Why Do I Want to be Forgiven?

Consider an illustration of what I am trying to say. Suppose I get up in the morning and as I am walking to the bathroom I trip over some of my wife’s laundry that she left lying on the hall floor. Instead of simply moving the laundry myself and assuming the best in her, I react in a way that is all out of proportion to the situation and say something very harsh to my wife just as she is waking up. She gets up, puts the laundry away, and walks downstairs ahead of me. I can tell by the silence and from my own conscience that our relationship is in serious trouble.

As I go downstairs my conscience is condemning me. Yes, the laundry should not have been there. Yes, I might have broken my neck. But those thoughts are mainly the self-defending flesh talking. The truth is that my words were way out of line. Not only was the emotional harshness out of proportion to the seriousness of the fault, but the Bible tells me to overlook the fault. “Why not rather suffer wrong? Why not rather be defrauded?” (1 Cor. 6:7).

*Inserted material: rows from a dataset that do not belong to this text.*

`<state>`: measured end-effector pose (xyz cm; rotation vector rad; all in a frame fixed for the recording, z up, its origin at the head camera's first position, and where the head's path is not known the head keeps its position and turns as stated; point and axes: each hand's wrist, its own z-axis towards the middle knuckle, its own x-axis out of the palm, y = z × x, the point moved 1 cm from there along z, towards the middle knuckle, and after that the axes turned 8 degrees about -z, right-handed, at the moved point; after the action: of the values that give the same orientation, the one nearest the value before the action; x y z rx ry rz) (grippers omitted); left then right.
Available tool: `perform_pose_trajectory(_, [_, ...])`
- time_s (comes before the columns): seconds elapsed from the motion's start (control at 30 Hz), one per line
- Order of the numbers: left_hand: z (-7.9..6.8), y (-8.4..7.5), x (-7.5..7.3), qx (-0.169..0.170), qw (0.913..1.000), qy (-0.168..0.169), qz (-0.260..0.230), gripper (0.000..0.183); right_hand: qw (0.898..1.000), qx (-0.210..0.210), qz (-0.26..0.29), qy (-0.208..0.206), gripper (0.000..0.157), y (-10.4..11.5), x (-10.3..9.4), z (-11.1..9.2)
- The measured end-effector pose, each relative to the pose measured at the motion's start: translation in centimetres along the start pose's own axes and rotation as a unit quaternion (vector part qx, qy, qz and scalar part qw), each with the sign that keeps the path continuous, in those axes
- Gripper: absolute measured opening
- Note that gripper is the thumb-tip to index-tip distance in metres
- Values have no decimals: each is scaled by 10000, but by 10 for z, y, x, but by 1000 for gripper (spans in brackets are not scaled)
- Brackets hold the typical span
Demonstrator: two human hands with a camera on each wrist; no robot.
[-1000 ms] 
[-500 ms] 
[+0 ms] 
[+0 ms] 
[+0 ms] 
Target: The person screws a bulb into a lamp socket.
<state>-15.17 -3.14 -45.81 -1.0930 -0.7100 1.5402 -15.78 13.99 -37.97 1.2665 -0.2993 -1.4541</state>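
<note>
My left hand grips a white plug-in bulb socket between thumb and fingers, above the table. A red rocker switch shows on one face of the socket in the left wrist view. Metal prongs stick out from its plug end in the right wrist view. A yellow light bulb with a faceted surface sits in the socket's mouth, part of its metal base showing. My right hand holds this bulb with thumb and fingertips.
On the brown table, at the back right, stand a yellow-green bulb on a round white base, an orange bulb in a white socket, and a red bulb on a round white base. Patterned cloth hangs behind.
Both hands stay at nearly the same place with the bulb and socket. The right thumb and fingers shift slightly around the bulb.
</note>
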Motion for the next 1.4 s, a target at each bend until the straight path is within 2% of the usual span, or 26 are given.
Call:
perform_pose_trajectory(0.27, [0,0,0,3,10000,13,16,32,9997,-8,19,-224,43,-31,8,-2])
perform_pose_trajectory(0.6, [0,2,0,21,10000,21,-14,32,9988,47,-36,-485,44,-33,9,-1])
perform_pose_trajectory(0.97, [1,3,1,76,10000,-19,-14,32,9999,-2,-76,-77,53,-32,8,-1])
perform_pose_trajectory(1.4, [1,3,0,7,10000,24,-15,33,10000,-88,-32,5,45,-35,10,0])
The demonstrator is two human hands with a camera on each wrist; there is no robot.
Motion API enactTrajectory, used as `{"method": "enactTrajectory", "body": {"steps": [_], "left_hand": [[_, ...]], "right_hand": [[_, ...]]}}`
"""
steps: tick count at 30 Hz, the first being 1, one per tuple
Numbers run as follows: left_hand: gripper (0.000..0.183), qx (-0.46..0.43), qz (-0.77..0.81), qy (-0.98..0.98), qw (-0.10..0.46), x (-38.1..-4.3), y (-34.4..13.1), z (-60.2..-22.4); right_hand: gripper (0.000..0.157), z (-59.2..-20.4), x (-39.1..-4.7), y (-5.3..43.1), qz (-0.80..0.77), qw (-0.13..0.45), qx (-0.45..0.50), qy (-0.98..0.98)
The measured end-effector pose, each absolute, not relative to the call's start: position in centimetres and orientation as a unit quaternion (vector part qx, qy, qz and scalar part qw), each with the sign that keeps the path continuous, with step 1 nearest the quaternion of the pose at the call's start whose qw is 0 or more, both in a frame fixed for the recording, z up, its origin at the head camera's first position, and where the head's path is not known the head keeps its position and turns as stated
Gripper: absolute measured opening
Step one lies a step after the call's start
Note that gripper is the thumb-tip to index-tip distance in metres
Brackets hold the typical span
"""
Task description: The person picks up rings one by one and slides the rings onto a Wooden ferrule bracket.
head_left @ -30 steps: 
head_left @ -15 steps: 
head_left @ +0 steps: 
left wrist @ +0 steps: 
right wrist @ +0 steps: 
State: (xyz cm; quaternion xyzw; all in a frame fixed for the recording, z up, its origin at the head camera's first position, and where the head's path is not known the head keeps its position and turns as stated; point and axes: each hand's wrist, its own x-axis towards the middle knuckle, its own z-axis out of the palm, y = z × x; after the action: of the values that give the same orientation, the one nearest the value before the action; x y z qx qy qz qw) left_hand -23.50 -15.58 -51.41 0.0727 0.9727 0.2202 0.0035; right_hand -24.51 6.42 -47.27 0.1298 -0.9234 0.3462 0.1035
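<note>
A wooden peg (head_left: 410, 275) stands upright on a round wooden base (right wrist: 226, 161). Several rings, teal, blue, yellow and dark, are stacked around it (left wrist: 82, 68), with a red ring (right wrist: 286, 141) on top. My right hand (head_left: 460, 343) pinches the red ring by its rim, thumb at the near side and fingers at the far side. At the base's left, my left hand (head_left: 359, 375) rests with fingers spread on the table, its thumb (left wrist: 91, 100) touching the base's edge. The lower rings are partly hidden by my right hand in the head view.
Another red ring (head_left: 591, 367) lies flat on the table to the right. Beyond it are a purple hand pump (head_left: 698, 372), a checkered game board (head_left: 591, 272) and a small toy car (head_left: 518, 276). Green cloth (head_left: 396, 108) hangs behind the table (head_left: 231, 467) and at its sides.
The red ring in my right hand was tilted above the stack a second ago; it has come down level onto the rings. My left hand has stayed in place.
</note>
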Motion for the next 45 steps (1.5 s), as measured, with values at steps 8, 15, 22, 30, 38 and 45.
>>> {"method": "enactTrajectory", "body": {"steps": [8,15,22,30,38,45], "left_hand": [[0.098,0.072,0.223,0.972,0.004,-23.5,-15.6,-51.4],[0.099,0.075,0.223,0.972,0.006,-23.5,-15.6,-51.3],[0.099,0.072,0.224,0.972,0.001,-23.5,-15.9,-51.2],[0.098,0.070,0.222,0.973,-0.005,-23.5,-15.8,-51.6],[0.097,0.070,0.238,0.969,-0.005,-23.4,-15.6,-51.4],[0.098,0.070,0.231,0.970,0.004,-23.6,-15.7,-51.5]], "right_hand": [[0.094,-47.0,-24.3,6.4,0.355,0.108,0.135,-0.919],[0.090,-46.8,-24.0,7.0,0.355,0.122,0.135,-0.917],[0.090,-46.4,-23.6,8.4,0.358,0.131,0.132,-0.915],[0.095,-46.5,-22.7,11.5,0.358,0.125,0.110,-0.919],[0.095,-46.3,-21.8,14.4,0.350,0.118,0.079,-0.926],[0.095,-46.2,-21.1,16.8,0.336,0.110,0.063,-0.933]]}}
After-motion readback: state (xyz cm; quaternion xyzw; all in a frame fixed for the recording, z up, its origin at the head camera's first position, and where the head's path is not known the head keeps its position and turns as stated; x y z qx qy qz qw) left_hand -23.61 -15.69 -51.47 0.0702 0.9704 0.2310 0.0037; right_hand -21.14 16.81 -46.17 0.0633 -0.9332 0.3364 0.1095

So as I enter the kitchen there is ice in the air, and her back is blatantly toward me as she works at the kitchen counter. What needs to happen here? The answer is plain: I need to apologize and ask for forgiveness. That would be the right thing to do. But here’s the analogy: Why do I want her forgiveness? So that she will make my favorite breakfast? So that my guilt feelings will go away and I will be able to concentrate at work today? So there will be good sex tonight? So the kids won’t see us at odds? So that she will finally admit the laundry shouldn’t have been there?

It may be that every one of those desires would come true. But they are all defective motives for wanting her forgiveness. What’s missing is this: I want to be forgiven so that I will have the sweet fellowship of my wife back. She is the reason I want to be forgiven. I want the relationship restored. Forgiveness is simply a way of getting obstacles out of the way so that we can look at each other again with joy.

47

Propitiation, redemption, forgiveness, imputation, sanctification, liberation, healing, heaven—none of these is good news except for one reason: they bring us to God for our everlasting enjoyment of him. If we believe all these things have happened to us, but do not embrace them for the sake of getting to God, they have not happened to us. Christ did not die to forgive sinners who go on treasuring anything above seeing and savoring God. And people who would be happy in heaven if Christ were not there, will not be there. The gospel is not a way to get people to heaven; it is a way to get people to God. It’s a way of overcoming every obstacle to everlasting joy in God. If we don’t want God above all things, we have not been converted by the gospel.

52-53

In a sermon titled “The Excellency of Christ” Edwards took as his text Revelation 5:56 where Christ is compared both to a lion and a lamb. His point was that the unique glory of Christ was that such diverse excellencies (lion and lamb) unite in him. These excellencies are so diverse that they “would have seemed to us utterly incompatible in the same subject.” In other words,

• we admire him for his glory, but even more because his glory is mingled with humility;

• we admire him for his transcendence, but even more because his transcendence is accompanied by condescension;

• we admire him for his uncompromising justice, but even more because it is tempered with mercy;

• we admire him for his majesty, but even more because it is a majesty in meekness;

• we admire him because of his equality with God, but even more because as God’s equal he nevertheless has a deep reverence for God;

• we admire him because of how worthy he was of all good, but even more because this was accompanied by an amazing patience to suffer evil;

• we admire him because of his sovereign dominion over the world, but even more because this dominion was clothed with a spirit of obedience and submission;

• we love the way he stumped the proud scribes with his wisdom, and we love it even more because he could be simple enough to like children and spend time with them;

• and we admire him because he could still the storm, but even more because he refused to use that power to strike the Samaritans with lightning (Luke 9:54-55) and he refused to use it to get himself down from the cross.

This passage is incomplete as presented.